UTSW-UNC Center for Cell Signaling Analysis - ABSTRACT
Cellular behavior is regulated by diverse signaling mechanisms that often depend on molecular dynamics
precisely organized in space and time. The transient positioning and kinetics of molecular events is lost in bulk
biochemical analysis and in single cell proteomics. Understanding such factors requires visualization and
quantitative analysis of molecular events in living cells and tissues, now made possible by combining molecular
probe design, high-resolution live cell microscopy and computational image analysis. However, combining these
diverse technology into a working whole for the quantitative analysis of live cell signaling networks remains
challenging. The proposed Center for Cell Signaling Analysis aims to democratize advanced methods that
put these tools in the hands of scientists who have not devoted their careers to imaging. We propose to develop
and disseminate a user-friendly and integrated pipeline that combines 1) biosensors, optogenetics and
chemogenetics 2) modular, high-speed, and high-resolution light-sheet microscopes, and 3) image analysis and
computational modeling to derive signaling network architecture, including the causality and kinetics of
connections. The Center will concentrate its integration effort between 3 Technology Development Projects:
i) Optogenetics, chemogenetics, and biosensors based on alternate approaches with complementary
capabilities and reduced perturbation of signaling.
ii) Multiple modular, cost-effective, and high-resolution 3D light-sheet microscopes that can be
assembled rapidly by non-experts and deliver ~220 and ~450 nm lateral and axial resolution. These
will be designed to maximally leverage computer vision workflows, biosensors, and
optogenetics/chemogenetics.
iii) A library of open-source Fiji-based plugins for the analysis of subcellular signal transduction in 2D
and 3D live cell time-lapse data using advanced methods in statistical time series analysis.

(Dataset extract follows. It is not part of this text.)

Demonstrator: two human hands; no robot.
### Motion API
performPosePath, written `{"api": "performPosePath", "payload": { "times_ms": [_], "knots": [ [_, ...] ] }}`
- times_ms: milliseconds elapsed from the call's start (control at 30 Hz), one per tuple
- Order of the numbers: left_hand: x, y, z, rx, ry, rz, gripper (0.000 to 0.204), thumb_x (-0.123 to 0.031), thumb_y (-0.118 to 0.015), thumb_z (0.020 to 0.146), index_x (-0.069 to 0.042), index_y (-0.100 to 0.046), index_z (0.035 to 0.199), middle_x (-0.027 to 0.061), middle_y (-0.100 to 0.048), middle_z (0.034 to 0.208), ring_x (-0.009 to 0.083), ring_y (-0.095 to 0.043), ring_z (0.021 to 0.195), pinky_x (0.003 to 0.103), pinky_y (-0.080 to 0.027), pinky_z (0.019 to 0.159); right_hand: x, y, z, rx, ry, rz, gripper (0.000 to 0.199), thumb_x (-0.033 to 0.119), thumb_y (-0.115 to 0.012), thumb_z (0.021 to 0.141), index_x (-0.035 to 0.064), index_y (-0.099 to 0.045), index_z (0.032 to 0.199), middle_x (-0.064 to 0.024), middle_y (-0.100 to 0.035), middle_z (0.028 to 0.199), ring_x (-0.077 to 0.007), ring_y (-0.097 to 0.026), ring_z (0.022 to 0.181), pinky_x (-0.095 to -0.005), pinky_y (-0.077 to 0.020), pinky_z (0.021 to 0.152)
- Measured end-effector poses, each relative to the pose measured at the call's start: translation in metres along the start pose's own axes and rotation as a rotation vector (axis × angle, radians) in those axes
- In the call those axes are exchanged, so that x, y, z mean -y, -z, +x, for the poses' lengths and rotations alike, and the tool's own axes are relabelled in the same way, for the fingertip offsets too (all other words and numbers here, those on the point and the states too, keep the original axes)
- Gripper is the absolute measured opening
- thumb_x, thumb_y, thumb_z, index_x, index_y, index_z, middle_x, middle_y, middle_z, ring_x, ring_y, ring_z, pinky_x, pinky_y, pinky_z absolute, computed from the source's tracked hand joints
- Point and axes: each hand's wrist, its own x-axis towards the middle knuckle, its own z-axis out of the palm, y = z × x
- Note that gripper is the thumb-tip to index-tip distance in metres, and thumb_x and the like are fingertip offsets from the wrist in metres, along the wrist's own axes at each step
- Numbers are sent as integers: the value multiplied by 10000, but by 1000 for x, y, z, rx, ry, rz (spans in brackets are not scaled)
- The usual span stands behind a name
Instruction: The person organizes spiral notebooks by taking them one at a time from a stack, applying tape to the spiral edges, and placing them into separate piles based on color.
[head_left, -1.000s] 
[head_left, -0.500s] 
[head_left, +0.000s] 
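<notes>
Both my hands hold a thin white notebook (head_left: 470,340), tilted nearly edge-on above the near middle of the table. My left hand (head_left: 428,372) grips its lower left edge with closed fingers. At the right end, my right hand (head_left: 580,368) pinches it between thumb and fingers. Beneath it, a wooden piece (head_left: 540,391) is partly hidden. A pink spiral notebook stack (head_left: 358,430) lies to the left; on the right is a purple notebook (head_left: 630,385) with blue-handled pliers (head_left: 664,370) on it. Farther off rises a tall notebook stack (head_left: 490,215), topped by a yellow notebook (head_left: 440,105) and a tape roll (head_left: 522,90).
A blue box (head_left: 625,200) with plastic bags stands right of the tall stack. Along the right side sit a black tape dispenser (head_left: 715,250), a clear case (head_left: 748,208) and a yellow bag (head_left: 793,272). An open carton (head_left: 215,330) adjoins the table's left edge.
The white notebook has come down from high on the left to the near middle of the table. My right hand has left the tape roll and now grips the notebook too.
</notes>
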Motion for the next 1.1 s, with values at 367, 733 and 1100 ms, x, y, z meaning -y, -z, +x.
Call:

Through our collaborative Driving Biological Projects (DBPs), we will iteratively refine and improve our probes,
imaging platforms and image analysis methods. We have identified 8 DBPs that address topics in immune cell
migration, immunological synapse function, mechanosensation, sarcomere formation, cancer dissemination and
drug resistance, synaptic plasticity, and ventral furrow ingression. We propose a strong dissemination
component that maximally leverages existing infrastructure, including imaging facilities with >3,000 users
located throughout the United States, the widely adopted Fiji software ecosystem, Addgene, GitHub, and Applied
Scientific Instrumentation. We will provide extensive training (in person, remote, and topic-driven courses) and
centrally organize the Center outputs on a comprehensive and continuously updated website.